#logging #python

Logging in Python


At some point in your project, you start realizing that print() statements aren't cutting it anymore. You need something that can record messages with context, standardize a format, route logs to different outputs, and scale beyond debugging in your terminal. Python comes with the built-in logging package to help with that, which is also the standard way to deal with logs in Python.

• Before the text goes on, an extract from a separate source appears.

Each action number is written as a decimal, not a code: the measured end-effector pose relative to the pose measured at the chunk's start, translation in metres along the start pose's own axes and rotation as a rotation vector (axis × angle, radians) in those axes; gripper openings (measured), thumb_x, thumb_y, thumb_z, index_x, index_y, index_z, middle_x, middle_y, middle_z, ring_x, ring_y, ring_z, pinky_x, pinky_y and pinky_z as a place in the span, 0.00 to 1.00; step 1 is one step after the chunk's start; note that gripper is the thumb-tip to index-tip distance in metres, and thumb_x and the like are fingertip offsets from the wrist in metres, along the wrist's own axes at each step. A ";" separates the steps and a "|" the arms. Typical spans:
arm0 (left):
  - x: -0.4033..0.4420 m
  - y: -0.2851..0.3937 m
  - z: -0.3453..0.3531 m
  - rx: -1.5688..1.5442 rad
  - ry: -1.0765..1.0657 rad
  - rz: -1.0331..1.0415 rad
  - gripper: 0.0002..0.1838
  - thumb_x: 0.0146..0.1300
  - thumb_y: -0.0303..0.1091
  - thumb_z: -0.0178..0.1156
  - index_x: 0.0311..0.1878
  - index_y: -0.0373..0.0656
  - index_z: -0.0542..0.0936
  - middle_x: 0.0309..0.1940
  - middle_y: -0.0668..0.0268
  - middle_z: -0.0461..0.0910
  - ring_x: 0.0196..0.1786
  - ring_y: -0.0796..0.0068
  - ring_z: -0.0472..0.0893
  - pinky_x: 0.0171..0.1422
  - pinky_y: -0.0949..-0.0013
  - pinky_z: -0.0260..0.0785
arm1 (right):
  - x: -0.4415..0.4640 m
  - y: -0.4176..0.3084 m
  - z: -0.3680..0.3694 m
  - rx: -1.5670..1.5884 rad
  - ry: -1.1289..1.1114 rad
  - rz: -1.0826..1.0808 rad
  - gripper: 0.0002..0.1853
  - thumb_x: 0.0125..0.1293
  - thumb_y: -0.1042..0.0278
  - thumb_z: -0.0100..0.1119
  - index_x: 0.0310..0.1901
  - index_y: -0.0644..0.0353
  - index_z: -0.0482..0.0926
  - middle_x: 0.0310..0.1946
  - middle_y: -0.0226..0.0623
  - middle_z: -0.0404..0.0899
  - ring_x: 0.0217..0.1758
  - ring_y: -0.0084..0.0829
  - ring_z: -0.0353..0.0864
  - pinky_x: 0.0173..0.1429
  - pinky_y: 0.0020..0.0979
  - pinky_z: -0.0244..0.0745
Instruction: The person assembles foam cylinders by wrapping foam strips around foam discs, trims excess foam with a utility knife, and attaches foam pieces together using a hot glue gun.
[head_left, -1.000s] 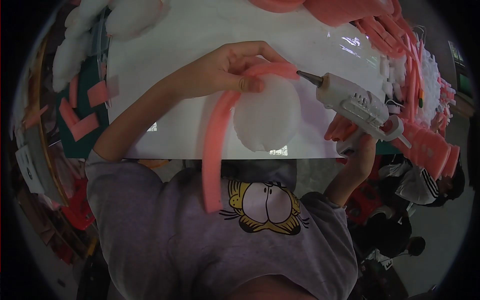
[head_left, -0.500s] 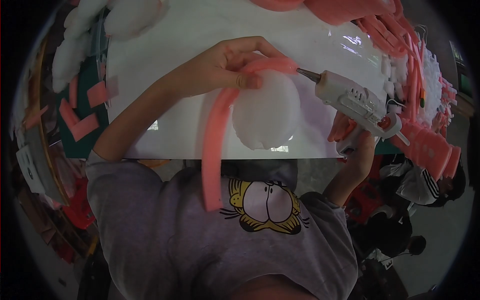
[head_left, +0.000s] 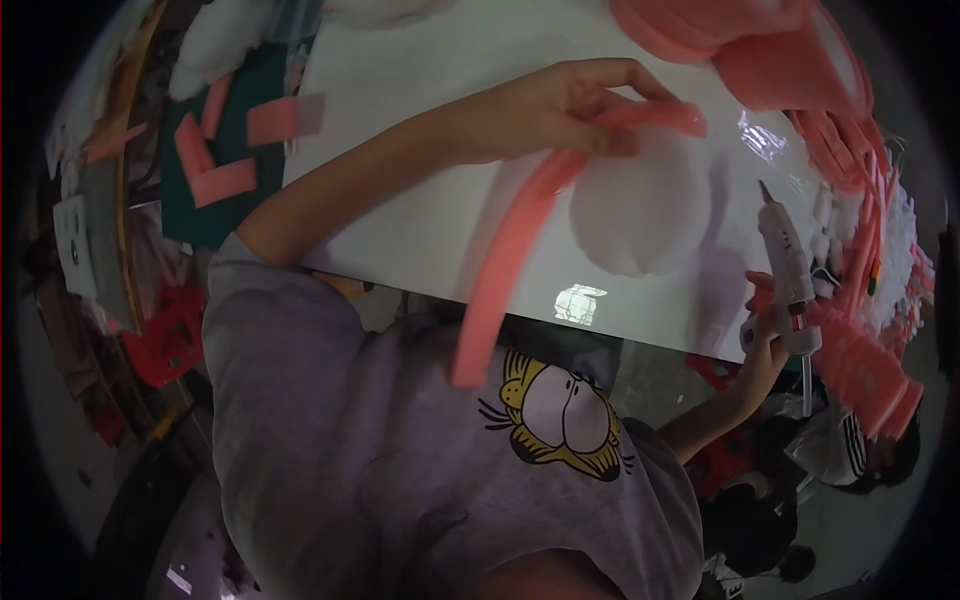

In this article we'll cover the essentials of this powerful and flexible package, as well as general concerns you need to keep in mind when working with logs.

 

The core components

 

When you log something in Python, several components get involved under the hood, in order:
- Log record: the actual data structure that holds all the log data
- Logger: this is the object your code uses directly (logging.getLogger()) to create a log a record
- Logger Filter: optionally decides whether a log should even be processed (passed to handlers)
- Handler: receives the log record and decides where to send it (file, stdout, syslog, external service, etc.)
- Handler Filter: same as the Logger Filter; runs after the handler receives the record but before it formats or emits
- Handler Formatter: defines how the log message will look and serializes the Python log object into a string


When a log record is created, it travels from the logger, through filters and to the handlers, until it is formatted and emitted. The diagram below maps out the cardinality of a single logger:

Logger
 ├─ Filters (0..n)
 ├─ Handlers (0..n)
 │    ├─ Filters (0..n)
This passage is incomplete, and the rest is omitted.